DFI Forums – NF4 Ultra-D – 1 LED hang on 702-2. After hours of debugging, it turns out all these problems seem to be from a failing “OCZ PC4000 VX”:http://www.ocztechnology.com/products/memory/ocz_el_ddr_pc_4000_dual_channel_gold_vx memory stick. Finally did a swap for some OCZ 3700 Gold Rev 3 and it booted fine and found there was one good one and one bad.
So the lesson is that if you suddenly get blue screens and funny failures, sometimes it is really a hardware failure. For the record, I’ve had over the last six years, three hard disks fail, now two sticks of memory. Now I am overclocking and the like, so I’d expect to get more, but it means that if you suddenly start to get strange things happening, you have to go back to the beginning as a do-it-yourselfer and debug with just a graphics card, CPU and a single stick of memory.

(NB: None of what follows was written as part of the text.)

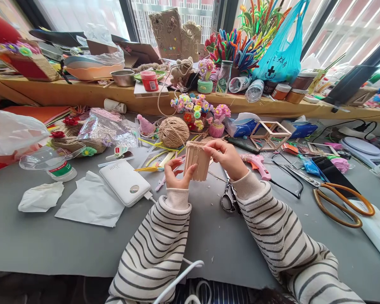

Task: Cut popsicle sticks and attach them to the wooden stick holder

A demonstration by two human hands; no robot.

So on to getting more Ram, maybe the 2GB sticks are right. By the way, “OCZ”: has a great forum on settings. Also other things I’ve learned in tromping through DFI-Street.com a few things you need to know:
* DFI LanParty likes TCCD and not CH-5 apparently, so looking for that makes sense for something else.
* DFI is made to overvolt the Ram, in fact, it can go up to 3.5V, but the tradeoff is that some folks think that really blows the Ram after a while. I’m a poster child there. The TCCD memory apparently doesn’t need such overvolting.
* The BIOS is versions are complicated, but basically, the latest version is 704-1 for generic Ram, 704-2 for CH-5/UTT ram that you put into the yellow slots and 704-3 for TCCD that you put into the Orange ones.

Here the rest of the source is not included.